I also want to point out a couple things from a security perspective pertaining to this screenshot. To navigate to this screen, in the IIS Manager, click the Server name in the Connections pane on the left, then double-click on the Centralized Certificates icon under Management in the center pane. As a reminder, the centralized Certificates icon will only show up if you have installed the feature via Server Manager.
Use least privilege practices for the account you configure IIS to use to access the share for CCS. Lock down your share and NTFS permissions as well as remove the account from Domain Users and set workstation logon restrictions (don’t forget to add the computer objects for the servers hosting the share!). Also restrict others from accessing the share since it will have full certificates stored there.
- At this time I am not aware of the ability to use Group Managed Service Accounts for this feature. I will update the blog if I find out that you can.

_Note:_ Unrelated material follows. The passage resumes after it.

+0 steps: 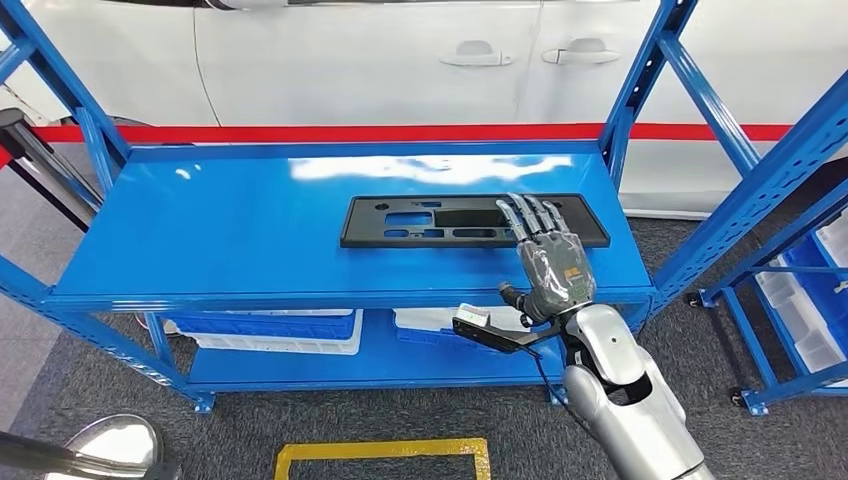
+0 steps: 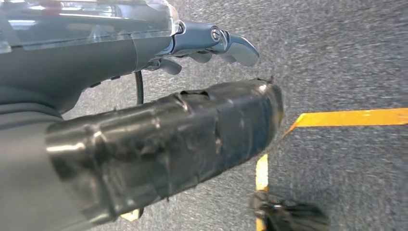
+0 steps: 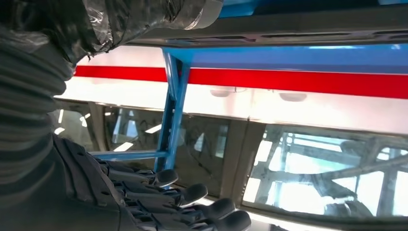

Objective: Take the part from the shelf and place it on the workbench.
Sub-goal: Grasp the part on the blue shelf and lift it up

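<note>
One black part on blue shelf, right hand fingers over its near edge

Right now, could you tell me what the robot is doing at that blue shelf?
The robot's right hand is stretched over the top of the blue shelf, its fingers spread above the right part of a flat black plastic panel that lies there. Whether the fingers touch the panel cannot be told; nothing is gripped. The left hand hangs by the grey floor and holds nothing. A white car stands behind the shelf.
</note>
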Action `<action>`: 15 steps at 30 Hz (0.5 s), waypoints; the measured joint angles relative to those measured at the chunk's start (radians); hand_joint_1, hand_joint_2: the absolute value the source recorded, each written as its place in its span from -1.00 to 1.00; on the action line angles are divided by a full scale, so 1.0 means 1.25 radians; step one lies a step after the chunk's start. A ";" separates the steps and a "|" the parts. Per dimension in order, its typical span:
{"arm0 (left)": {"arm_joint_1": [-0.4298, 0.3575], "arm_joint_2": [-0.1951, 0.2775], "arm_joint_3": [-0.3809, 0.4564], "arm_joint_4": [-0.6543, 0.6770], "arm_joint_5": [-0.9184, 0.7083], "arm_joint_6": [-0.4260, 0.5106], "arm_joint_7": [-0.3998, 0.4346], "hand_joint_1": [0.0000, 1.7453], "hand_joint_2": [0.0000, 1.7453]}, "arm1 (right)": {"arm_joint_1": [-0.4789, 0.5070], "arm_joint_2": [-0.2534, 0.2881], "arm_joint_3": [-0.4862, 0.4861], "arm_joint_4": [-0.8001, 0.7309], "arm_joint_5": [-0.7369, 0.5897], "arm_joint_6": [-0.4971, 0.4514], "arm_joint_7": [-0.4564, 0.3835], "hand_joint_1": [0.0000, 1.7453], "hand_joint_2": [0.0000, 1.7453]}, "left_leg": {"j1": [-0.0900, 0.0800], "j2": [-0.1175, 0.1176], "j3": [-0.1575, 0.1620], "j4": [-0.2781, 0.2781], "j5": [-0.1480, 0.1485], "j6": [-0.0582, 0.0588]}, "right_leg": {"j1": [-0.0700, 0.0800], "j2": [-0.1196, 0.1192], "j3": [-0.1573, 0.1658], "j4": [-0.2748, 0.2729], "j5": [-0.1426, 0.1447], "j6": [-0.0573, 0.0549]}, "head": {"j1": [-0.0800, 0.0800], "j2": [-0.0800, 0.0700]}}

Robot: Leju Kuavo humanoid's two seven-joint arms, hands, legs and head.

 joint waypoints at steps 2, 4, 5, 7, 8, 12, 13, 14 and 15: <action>0.002 0.000 0.000 0.000 -0.002 -0.003 0.000 -1.00 -1.00 | -0.004 0.001 0.010 0.021 0.010 -0.005 -0.002 -1.00 1.00 | -0.001 0.000 0.007 -0.079 0.079 0.004 | 0.001 0.001 0.015 0.003 -0.018 0.005 | 0.000 0.000; 0.002 0.001 0.001 -0.002 -0.004 -0.005 0.000 -1.00 -1.00 | -0.009 0.001 0.022 0.041 0.018 -0.011 -0.002 -1.00 1.00 | -0.003 0.001 0.005 -0.112 0.110 0.011 | 0.003 0.002 0.018 0.007 -0.028 0.013 | 0.000 0.000; 0.002 0.001 0.001 -0.002 -0.005 -0.006 0.000 -1.00 -1.00 | -0.011 0.002 0.026 0.049 0.021 -0.012 -0.002 -1.00 1.00 | -0.004 0.001 0.005 -0.116 0.107 0.014 | 0.004 0.003 0.020 0.009 -0.030 0.016 | 0.000 0.000; 0.002 0.000 0.001 -0.004 -0.006 -0.006 0.000 -1.00 -1.00 | -0.014 0.002 0.030 0.061 0.023 -0.013 -0.002 -1.00 1.00 | -0.002 0.000 0.015 -0.120 0.111 0.021 | 0.002 0.002 0.016 0.024 -0.032 0.022 | 0.000 0.000; 0.002 0.000 0.001 -0.004 -0.006 -0.006 0.000 -1.00 -1.00 | -0.016 0.002 0.032 0.066 0.023 -0.013 -0.001 -1.00 1.00 | 0.000 0.000 0.022 -0.121 0.110 0.024 | 0.000 0.001 0.002 0.050 -0.036 0.027 | 0.000 0.000; 0.000 0.000 0.001 -0.006 -0.012 -0.004 0.000 -1.00 -1.00 | -0.022 0.001 0.045 0.092 0.028 -0.013 0.002 -1.00 1.00 | 0.001 -0.001 0.036 -0.123 0.100 0.030 | -0.010 -0.001 -0.107 0.217 -0.099 0.044 | 0.001 0.000; 0.000 0.000 0.002 -0.006 -0.014 -0.004 0.000 -1.00 -1.00 | -0.022 0.001 0.049 0.100 0.030 -0.013 0.003 -1.00 1.00 | 0.001 -0.002 0.039 -0.123 0.096 0.030 | -0.012 -0.001 -0.124 0.230 -0.101 0.045 | 0.001 0.000; 0.000 0.000 0.002 -0.006 -0.016 -0.003 0.000 -1.00 -1.00 | -0.023 0.000 0.053 0.108 0.031 -0.013 0.004 -1.00 1.00 | 0.000 -0.003 0.043 -0.123 0.093 0.030 | -0.012 0.000 -0.129 0.218 -0.087 0.044 | 0.001 0.000; -0.001 0.000 0.002 -0.006 -0.017 -0.002 0.000 -1.00 -1.00 | -0.025 0.000 0.057 0.117 0.031 -0.013 0.004 -1.00 1.00 | 0.000 -0.003 0.048 -0.124 0.090 0.029 | -0.012 0.000 -0.121 0.183 -0.060 0.041 | 0.001 0.000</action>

- Bitlocker protect the volume that hosts the share for the certs. We introduced the ability to Bitlocker protect Cluster Shared Volumes in Windows Server 2012. The volume hosting the share holding your SSL certs might be a good candidate perhaps? J
- Also note in the config dialog how the Private Key password is optional. This assumes that you did not use a password to protect the private key when you exported the certificate to place on the share. I can’t think of a reason as to why you would NOT want to use a private key password. So set a private key password and configure this option.
Finally, there are Powershell commands which can be used to configure CCS. This is a good way to further automate Web server build processes that host SSL sites.
That’s all for now on CCS. I hope you enjoyed this blog and please post in the comments if you have any questions, comments or concerns.